フィルム写真の何が良いのか?という問いにフィルム独特の色味に惹かれるという人は多い。凝り性の人ならフィルムやレンズの発色の違いまで追い求める人もいるらしい。でも、ほとんどの人はそんなこと意識せずに「エモい」と言っている。フィルム世代なら「ああこんな色味の写真だったな」と郷愁を誘われるならまだ分かる。しかし、フィルム写真を見たことない若者でも、フィルム写真をエモいと言っていたりするのだ。

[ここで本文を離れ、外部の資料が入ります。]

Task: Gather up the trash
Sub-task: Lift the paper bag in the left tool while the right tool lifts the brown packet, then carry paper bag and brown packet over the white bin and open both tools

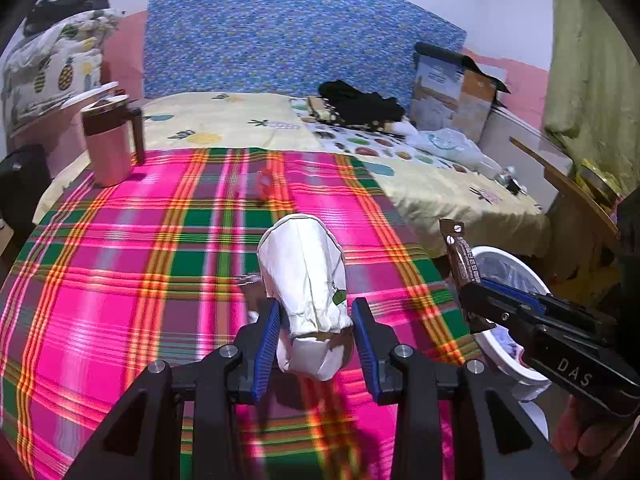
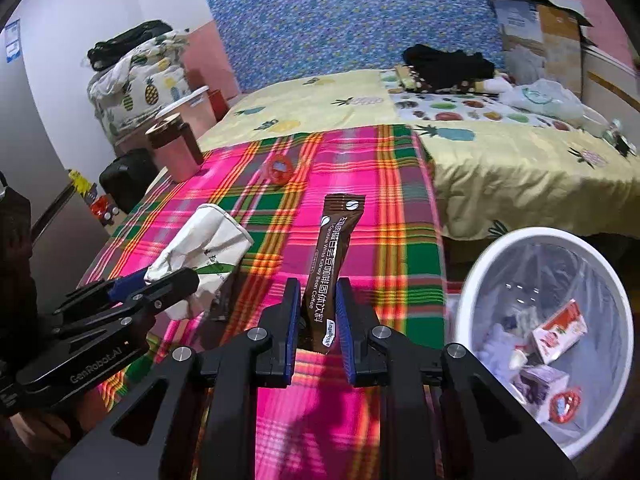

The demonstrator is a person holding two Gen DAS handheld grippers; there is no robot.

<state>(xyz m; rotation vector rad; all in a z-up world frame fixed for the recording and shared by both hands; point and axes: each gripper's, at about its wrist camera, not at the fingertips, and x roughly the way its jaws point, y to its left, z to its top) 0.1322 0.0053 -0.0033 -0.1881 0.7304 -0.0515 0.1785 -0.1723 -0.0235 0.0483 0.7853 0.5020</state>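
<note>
My left gripper is shut on a crumpled white paper carton, held above the pink plaid cloth. In the right wrist view that left gripper and the carton show at the left. My right gripper is shut on the lower end of a brown coffee sachet, which stands upright. From the left wrist view, the right gripper and sachet hang over the near edge of a white trash bin. The bin, lined with clear plastic, sits low right of the bed and holds small cartons and wrappers.
A small red round wrapper lies on the plaid cloth farther back. A pink mug with a brown lid stands at the cloth's far left corner. Black clothes, a cardboard box and a plastic bag lie at the bed's far end.
</note>
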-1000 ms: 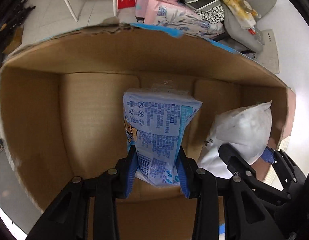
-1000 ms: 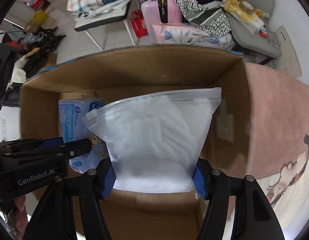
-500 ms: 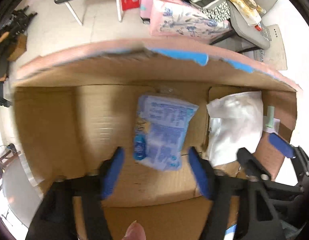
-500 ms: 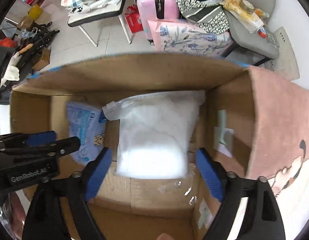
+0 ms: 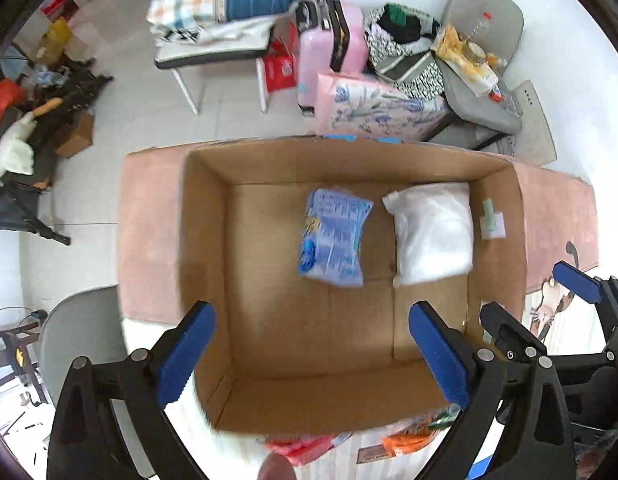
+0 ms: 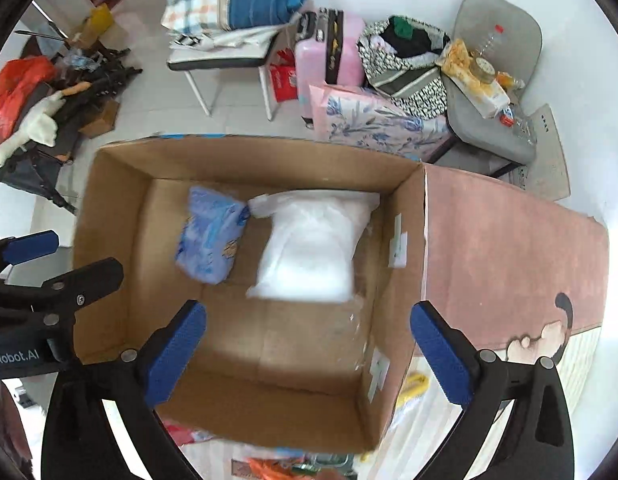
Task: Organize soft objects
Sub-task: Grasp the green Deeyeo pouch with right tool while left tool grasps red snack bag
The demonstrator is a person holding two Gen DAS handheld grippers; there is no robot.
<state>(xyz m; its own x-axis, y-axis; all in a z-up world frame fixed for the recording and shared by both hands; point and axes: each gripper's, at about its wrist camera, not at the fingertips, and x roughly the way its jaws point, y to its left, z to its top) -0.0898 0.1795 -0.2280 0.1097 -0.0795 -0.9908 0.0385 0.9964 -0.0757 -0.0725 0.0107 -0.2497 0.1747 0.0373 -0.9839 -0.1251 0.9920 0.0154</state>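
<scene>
A blue printed soft pack [image 5: 333, 236] and a white soft item in a clear zip bag [image 5: 431, 233] lie side by side on the floor of an open cardboard box [image 5: 205, 240]. Both show in the right wrist view too: the blue pack [image 6: 211, 238] and the white bag [image 6: 309, 250] in the box [image 6: 109, 220]. My left gripper [image 5: 311, 354] is open and empty, held above the box's near side. My right gripper [image 6: 309, 354] is open and empty, also above the box.
The box stands on a pink cloth-covered surface [image 6: 509, 248]. Red and orange packets [image 5: 309, 446] lie by the box's near edge. Behind are a chair with folded bedding [image 5: 213, 12], a pink suitcase [image 5: 329, 48], a floral cushion [image 5: 381, 110] and a grey chair [image 5: 481, 72].
Both grippers opened and let go of the blue pack and the white bag, which now lie in the box. Both grippers have lifted up and back out of the box.
</scene>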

まず「エモい」とはなんだろう。言葉の曖昧さにかけては「ヤバい」に近いものがあるが、「エモい」は元となったであろうエモーショナルからすると何か感情的に揺さぶられた状態を指すのだろう。私のようなおっさんが使用場面を観察するに、哀愁の感情に近い気がする。というか、「なんかイイ感じ」ぐらいの感覚で使われてる言葉のようだ。

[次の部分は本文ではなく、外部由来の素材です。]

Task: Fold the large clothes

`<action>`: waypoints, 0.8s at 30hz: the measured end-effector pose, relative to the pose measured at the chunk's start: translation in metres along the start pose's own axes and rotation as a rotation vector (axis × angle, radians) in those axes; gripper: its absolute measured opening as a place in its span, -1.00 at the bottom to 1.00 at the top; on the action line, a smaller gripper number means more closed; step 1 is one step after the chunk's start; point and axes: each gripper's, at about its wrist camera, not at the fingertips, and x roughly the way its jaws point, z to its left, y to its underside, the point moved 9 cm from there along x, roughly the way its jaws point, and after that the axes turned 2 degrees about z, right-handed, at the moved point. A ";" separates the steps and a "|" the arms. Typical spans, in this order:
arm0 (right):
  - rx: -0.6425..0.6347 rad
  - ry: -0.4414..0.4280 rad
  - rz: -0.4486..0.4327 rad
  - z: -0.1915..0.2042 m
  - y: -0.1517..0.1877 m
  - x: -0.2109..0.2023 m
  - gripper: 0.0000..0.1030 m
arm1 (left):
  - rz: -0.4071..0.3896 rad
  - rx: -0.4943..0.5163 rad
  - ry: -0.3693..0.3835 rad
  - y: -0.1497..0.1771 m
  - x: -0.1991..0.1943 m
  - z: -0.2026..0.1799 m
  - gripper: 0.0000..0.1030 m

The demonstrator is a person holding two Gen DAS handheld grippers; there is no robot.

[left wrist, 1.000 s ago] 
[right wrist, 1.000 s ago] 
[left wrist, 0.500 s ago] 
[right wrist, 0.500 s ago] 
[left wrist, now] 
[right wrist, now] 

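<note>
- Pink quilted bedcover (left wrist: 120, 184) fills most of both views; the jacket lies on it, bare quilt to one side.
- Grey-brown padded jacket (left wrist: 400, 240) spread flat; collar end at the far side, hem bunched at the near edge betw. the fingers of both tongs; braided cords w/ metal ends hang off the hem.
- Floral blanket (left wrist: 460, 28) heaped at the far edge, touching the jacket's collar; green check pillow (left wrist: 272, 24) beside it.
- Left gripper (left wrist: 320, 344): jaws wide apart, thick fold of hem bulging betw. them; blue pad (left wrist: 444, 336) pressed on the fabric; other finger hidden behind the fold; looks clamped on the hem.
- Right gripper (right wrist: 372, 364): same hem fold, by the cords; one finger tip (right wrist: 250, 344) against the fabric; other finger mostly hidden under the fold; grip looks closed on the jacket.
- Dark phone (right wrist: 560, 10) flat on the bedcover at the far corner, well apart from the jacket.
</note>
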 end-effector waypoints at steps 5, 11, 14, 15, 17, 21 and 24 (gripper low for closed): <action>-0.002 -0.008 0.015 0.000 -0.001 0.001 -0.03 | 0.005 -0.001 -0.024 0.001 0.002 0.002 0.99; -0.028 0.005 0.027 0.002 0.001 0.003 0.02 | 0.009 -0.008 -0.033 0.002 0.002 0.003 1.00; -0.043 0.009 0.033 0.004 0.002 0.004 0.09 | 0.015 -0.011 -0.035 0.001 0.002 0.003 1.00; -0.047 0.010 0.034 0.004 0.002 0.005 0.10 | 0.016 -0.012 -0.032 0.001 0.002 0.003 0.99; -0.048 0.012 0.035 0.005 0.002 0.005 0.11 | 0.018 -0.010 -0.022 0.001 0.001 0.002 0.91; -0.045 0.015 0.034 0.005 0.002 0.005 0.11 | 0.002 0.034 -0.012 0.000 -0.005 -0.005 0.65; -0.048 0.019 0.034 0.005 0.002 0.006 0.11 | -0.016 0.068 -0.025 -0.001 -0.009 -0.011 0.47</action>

青色は気持ちを落ち着かせる、赤色は興奮させるなど色が人の感情に影響することは、科学的にも証明されているらしい。フィルムの色味は、情緒を刺激する何かがあるのだろうか。

フィルムの色味について世の中で語り尽くされてるので多くは語らない。デジタルでフィルムを再現しようとしたこともあったが、自分なりの結論は「非常に似ているけどフィルムと全く同じにはならない」ということだった。まさに「フィルム調」ということだ。ホワイトバランスのズレだけでなく、思わぬ色被りや色転びは周りの反射光の影響を受けて予測がつかない。それがノスタルジックさを生み出してるかというと、そうとも思えない。多くの人が懐かしいと感じる色とはなんなのだろう。

古い記憶の表現でセピア色という言葉が使われる。これは、昔の白黒写真が経年変化によって褪色した結果、セピア(イカ墨)色になったことに由来している。つまり、本来はそういう白黒の古写真を見た経験がないと、呼び起こされない感覚なのだ。

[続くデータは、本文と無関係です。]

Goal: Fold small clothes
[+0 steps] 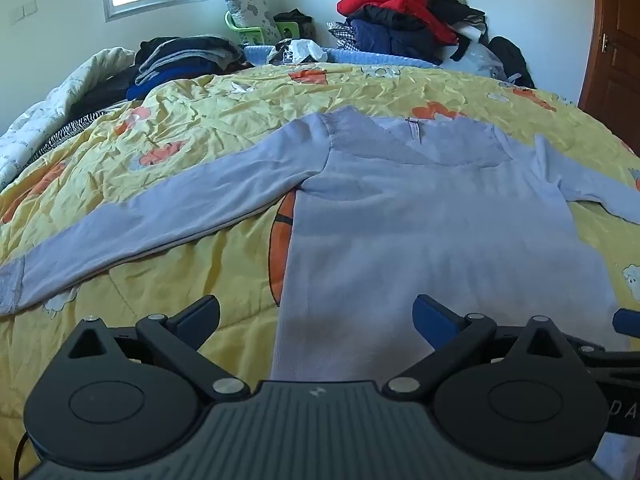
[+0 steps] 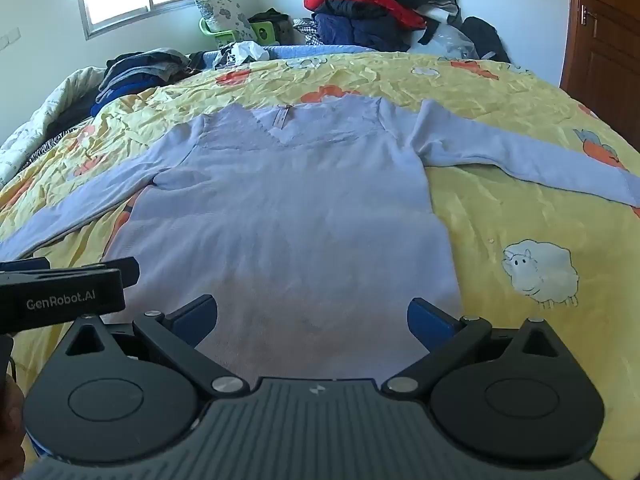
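Observation:
A pale lilac long-sleeved V-neck sweater (image 1: 420, 216) (image 2: 280, 208) lies spread flat on the yellow quilt, front up, collar far from me, both sleeves stretched out sideways. My left gripper (image 1: 316, 316) hangs open above the sweater's lower left hem, nothing between its blue pads. My right gripper (image 2: 312, 316) is open too, over the lower middle of the hem, holding nothing. The left gripper's body (image 2: 60, 296) shows at the left edge of the right wrist view. The hem itself is hidden under both gripper bodies.
The yellow quilt (image 2: 500, 208) with sheep and orange prints covers the bed. Folded dark clothes (image 1: 180, 64) lie at the far left. A heap of red, navy and black jackets (image 1: 404, 20) stands at the back by the wall. A wooden door (image 1: 612, 40) is at right.

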The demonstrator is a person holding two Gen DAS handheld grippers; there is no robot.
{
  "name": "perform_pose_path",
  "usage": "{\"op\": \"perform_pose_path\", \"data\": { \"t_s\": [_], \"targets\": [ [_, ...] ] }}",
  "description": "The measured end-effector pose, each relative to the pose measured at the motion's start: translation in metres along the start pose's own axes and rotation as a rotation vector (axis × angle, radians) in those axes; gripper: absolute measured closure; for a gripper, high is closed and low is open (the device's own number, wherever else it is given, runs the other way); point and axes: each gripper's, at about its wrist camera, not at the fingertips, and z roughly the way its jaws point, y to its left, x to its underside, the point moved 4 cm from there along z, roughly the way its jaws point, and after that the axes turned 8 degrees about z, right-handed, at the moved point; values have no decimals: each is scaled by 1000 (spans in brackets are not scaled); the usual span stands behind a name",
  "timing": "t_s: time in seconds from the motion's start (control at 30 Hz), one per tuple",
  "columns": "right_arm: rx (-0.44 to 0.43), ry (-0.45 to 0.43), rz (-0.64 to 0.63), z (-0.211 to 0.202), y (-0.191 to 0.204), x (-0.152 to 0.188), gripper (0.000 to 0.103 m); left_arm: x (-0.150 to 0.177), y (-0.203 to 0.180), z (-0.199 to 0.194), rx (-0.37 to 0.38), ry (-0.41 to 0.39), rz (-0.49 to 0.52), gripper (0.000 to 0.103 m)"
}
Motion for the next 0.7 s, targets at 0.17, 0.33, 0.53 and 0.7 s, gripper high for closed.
{"op": "perform_pose_path", "data": {
  "t_s": [0.17, 0.33, 0.53, 0.7],
  "targets": [
    [9, -3, -2, 0, -2, 0, 1, 2, 0, -5, 25, -14, -1, 0],
    [8, -6, -11, 3, -1, 3, 1, 3, 3, -1, -7, 12, -4, 0],
    [100, -154, -76, -3, -21, -4, 1, 5, 2, 3, -24, 11, 1, 0],
    [301, -256, -204, 7, -37, -5, 0, 5, 2, 2, -26, 8, 8, 0]
  ]
}}
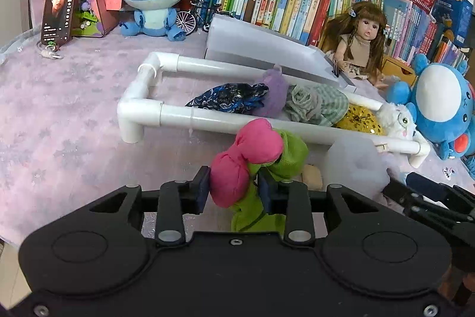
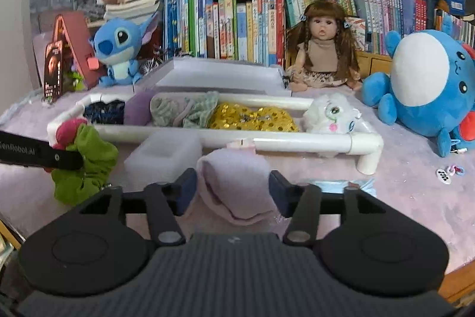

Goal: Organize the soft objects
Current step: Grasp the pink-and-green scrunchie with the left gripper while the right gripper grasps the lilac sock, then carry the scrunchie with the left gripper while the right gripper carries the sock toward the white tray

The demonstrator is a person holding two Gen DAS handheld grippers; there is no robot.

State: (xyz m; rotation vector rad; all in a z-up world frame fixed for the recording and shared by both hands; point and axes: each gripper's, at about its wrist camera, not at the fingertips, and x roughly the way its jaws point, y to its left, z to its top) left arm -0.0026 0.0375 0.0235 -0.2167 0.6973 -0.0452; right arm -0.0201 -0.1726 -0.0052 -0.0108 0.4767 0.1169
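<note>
The left tongs (image 1: 233, 187) clamp a pink-and-green stuffed cloth toy (image 1: 252, 156) just before the white pipe frame (image 1: 178, 115). The right tongs (image 2: 233, 187) stand apart around a folded pale-lilac cloth (image 2: 234, 186) on the table (image 2: 415, 198).

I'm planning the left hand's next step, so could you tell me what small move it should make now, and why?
Probably carry the pink and green soft toy, gripped in the left tool, forward over the white pipe frame. The free space beside the dark blue cloth looks suitable.
</note>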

やはり、昔見たことのある古い写真の体験から、人はその色味を懐かしいと感じるのではないだろうか。単純に遠い昔の記憶ということを表現する比喩として、白黒写真、セピア色、フィルム写真のようなといった言葉は使われるかもしれないが、実際に体験した人は確実に減っているはずである。もしもフィルムが将来この世から無くなったら、いずれ写真の色味で懐かしさを引き起こされる感覚も人々の中からなくなってしまうのだろうか、と不思議な気分になる。何となくそれは寂しいので無くなってほしくないものだが。